Output only the stretch of the listing that starts at the line containing "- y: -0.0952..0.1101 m" and ends at the line containing "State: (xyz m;", reproduced exactly with both ends.

>>>>>

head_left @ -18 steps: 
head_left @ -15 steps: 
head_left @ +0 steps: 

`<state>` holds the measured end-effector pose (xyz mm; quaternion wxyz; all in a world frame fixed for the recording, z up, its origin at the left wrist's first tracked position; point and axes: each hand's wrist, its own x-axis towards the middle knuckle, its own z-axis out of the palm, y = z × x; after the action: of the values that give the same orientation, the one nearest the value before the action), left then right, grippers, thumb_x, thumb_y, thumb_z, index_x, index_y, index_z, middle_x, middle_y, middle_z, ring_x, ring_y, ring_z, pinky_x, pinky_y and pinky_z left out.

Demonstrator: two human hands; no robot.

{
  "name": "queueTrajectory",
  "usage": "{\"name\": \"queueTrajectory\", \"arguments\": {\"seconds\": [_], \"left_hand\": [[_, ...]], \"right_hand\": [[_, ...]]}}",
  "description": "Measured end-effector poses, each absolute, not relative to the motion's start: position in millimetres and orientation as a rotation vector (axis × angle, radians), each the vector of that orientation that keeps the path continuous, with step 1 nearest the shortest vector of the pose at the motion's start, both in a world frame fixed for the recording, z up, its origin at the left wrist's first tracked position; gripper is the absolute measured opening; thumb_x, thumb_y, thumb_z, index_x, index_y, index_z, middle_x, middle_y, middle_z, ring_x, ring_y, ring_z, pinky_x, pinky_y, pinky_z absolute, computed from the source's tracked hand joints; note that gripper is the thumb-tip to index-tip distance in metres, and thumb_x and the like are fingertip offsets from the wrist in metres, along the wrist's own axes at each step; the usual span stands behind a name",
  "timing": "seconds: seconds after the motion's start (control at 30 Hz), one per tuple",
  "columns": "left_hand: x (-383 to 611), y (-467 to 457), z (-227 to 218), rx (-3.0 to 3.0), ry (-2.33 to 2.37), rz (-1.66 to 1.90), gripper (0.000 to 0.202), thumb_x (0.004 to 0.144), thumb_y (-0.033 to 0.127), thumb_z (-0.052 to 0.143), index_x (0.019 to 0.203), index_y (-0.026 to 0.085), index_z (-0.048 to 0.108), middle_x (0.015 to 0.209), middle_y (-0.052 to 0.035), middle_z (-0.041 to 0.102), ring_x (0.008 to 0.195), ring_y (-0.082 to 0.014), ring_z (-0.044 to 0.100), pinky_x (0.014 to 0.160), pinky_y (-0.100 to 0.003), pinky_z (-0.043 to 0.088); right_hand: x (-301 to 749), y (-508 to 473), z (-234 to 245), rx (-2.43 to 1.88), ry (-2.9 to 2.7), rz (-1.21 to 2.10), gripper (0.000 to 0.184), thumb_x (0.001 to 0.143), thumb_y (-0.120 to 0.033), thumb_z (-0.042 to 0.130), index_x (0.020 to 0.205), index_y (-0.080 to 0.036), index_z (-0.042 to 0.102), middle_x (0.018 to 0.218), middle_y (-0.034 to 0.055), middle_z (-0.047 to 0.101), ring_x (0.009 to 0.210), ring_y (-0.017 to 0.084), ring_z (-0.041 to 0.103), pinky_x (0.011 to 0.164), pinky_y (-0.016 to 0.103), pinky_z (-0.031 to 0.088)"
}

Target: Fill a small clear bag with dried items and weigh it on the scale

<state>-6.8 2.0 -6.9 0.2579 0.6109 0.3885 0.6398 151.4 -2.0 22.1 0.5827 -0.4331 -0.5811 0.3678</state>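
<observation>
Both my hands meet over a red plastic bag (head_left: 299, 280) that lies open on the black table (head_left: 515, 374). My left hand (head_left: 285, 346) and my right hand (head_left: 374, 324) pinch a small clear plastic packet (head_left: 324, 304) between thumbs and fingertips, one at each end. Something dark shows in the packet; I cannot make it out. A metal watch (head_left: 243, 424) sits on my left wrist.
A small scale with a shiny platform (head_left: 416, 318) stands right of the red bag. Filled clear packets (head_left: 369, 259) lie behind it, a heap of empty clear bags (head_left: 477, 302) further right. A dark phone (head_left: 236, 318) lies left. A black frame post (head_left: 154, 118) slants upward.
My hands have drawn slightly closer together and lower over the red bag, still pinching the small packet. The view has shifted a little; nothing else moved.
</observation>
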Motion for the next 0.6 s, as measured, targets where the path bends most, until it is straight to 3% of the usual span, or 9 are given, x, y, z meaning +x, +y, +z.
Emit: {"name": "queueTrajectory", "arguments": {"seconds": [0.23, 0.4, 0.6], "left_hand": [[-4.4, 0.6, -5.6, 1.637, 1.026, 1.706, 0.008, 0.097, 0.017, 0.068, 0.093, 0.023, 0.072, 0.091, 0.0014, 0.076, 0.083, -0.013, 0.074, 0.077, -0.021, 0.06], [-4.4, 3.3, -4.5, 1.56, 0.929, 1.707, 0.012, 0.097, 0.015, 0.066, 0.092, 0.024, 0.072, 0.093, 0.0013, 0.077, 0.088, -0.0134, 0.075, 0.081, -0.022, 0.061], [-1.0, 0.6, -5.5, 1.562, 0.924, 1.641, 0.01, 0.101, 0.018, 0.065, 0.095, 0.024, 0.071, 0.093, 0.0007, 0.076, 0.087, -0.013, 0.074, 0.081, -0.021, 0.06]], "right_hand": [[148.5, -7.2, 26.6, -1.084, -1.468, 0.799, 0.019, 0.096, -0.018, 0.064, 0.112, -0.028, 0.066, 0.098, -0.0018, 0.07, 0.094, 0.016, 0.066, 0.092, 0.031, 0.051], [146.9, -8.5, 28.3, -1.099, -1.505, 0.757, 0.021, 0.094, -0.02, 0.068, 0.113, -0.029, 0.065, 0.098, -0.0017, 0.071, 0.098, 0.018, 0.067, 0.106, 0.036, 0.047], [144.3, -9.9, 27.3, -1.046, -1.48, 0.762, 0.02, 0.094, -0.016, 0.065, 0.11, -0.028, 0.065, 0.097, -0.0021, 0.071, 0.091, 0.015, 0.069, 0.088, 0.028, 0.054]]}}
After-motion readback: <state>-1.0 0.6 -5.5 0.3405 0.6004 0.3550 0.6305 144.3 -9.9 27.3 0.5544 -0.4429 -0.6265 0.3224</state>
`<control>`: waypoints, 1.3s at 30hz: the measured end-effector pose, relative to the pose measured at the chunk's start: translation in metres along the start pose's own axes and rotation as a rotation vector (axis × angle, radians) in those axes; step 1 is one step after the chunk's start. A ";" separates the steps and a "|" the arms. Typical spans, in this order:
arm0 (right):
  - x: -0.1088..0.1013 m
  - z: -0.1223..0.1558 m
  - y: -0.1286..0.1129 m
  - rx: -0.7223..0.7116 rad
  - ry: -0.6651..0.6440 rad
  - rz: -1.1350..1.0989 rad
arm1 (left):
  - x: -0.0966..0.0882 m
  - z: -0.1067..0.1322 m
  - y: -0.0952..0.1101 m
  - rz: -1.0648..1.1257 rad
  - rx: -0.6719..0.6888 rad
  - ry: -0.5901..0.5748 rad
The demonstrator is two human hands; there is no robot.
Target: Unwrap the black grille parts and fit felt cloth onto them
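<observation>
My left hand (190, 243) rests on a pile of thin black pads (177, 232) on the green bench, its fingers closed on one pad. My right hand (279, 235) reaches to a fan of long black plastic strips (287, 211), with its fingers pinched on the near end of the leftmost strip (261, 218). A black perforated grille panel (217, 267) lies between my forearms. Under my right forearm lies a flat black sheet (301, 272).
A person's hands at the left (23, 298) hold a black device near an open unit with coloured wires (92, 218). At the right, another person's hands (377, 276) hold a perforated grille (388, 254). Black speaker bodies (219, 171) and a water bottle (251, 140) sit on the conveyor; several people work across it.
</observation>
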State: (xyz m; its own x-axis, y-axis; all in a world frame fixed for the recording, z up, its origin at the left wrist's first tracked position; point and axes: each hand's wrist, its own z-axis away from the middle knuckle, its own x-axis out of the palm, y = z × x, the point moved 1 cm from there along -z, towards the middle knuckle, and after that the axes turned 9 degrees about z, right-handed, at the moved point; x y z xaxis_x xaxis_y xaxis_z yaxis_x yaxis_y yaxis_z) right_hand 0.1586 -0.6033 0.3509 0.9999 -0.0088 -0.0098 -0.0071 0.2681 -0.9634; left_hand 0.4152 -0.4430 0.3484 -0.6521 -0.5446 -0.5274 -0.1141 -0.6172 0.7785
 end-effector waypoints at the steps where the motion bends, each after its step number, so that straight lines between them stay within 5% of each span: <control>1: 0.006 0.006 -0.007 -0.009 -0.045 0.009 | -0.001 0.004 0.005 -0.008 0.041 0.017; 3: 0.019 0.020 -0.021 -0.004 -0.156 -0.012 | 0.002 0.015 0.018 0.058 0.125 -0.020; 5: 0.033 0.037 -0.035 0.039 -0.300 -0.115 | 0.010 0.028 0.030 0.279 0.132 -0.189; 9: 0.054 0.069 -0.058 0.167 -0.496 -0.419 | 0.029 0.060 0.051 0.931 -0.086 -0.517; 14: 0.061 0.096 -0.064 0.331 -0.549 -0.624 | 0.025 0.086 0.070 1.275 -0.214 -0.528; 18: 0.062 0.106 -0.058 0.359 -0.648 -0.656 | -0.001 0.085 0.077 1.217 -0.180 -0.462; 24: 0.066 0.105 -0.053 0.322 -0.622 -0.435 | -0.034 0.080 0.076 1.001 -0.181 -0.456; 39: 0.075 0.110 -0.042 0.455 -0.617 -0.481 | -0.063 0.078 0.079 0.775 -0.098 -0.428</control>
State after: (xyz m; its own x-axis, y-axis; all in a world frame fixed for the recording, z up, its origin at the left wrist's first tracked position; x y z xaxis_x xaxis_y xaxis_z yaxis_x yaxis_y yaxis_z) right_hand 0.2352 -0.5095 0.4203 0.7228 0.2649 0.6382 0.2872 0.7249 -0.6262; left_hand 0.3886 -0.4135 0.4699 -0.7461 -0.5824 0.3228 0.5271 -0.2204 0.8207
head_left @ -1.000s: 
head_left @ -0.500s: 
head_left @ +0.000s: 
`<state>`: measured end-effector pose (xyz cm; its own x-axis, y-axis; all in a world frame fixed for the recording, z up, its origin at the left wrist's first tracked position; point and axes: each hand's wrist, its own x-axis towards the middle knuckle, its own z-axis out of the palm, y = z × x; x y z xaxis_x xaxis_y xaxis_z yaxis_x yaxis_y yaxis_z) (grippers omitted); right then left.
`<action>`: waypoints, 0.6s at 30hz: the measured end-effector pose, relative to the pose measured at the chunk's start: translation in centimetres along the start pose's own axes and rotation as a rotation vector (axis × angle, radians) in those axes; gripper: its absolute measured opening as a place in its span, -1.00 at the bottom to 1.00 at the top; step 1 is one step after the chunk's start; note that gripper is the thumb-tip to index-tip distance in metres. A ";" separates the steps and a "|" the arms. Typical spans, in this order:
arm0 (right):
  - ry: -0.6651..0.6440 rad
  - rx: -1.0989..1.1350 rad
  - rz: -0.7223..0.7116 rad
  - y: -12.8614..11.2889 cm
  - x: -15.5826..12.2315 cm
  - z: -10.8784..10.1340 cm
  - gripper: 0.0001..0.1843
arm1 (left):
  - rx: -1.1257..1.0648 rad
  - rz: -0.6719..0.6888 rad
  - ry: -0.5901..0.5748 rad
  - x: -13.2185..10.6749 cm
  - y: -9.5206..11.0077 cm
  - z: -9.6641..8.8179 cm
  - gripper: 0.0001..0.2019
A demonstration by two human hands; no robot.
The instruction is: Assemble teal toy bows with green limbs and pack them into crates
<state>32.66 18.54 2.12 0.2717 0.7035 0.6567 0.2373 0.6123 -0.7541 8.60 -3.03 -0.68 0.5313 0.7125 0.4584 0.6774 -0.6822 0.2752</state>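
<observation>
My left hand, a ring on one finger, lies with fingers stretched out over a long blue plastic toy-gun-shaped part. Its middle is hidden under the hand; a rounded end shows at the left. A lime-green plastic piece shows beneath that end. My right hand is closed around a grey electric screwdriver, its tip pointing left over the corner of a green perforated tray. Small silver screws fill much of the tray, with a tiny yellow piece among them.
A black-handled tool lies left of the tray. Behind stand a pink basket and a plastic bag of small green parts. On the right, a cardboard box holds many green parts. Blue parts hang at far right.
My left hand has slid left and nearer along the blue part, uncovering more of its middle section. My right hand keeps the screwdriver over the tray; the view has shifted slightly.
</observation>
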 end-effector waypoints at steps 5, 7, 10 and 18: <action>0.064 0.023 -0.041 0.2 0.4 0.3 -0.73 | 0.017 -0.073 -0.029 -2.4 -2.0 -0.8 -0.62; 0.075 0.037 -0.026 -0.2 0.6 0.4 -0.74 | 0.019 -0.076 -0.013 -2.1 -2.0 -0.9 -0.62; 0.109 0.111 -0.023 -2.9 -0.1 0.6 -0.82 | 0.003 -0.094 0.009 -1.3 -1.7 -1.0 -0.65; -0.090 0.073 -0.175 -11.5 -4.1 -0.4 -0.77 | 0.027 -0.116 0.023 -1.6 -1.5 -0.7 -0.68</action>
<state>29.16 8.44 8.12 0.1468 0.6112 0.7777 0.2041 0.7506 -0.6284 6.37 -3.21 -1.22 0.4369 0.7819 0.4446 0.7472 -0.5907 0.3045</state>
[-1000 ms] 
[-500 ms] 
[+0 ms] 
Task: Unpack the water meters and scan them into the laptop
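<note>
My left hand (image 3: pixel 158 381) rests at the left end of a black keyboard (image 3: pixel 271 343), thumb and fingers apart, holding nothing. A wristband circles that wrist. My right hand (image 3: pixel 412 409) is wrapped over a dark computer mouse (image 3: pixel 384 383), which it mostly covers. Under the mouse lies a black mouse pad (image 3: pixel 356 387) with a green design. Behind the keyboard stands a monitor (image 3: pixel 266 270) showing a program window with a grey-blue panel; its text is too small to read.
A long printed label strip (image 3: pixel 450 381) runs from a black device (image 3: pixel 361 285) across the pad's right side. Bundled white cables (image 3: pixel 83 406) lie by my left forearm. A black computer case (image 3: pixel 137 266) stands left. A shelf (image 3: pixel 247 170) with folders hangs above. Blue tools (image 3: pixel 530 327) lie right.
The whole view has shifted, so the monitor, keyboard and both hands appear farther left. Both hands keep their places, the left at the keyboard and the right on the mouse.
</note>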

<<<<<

→ TASK RESULT:
  - y: -0.0952..0.1101 m
  - rz: -1.0648..1.1257 rad
  - rx: -0.6719..0.6888 rad
  - ry: -0.5901..0.5748 rad
The demonstrator is two human hands; there is no robot.
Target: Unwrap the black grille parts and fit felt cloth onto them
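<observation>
My left hand (190, 243) rests on a pile of thin black pads (177, 232) on the green bench, its fingers closed on one pad. My right hand (279, 235) reaches to a fan of long black plastic strips (287, 211), with its fingers pinched on the near end of the leftmost strip (261, 218). A black perforated grille panel (217, 267) lies between my forearms. Under my right forearm lies a flat black sheet (301, 272).
A person's hands at the left (23, 298) hold a black device near an open unit with coloured wires (92, 218). At the right, another person's hands (377, 276) hold a perforated grille (388, 254). Black speaker bodies (219, 171) and a water bottle (251, 140) sit on the conveyor; several people work across it.
</observation>
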State: (xyz m; its own x-axis, y-axis; all in a world frame fixed for the recording, z up, its origin at the left wrist's first tracked position; point and axes: each hand's wrist, its own z-axis away from the middle knuckle, its own x-axis out of the palm, y = z × x, the point moved 1 cm from there along -z, towards the middle knuckle, and after that the axes turned 9 degrees about z, right-handed, at the moved point; x y z xaxis_x xaxis_y xaxis_z yaxis_x yaxis_y yaxis_z) right_hand 0.1586 -0.6033 0.3509 0.9999 -0.0088 -0.0098 -0.0071 0.2681 -0.9634; left_hand 0.4152 -0.4430 0.3484 -0.6521 -0.5446 -0.5274 -0.1141 -0.6172 0.7785

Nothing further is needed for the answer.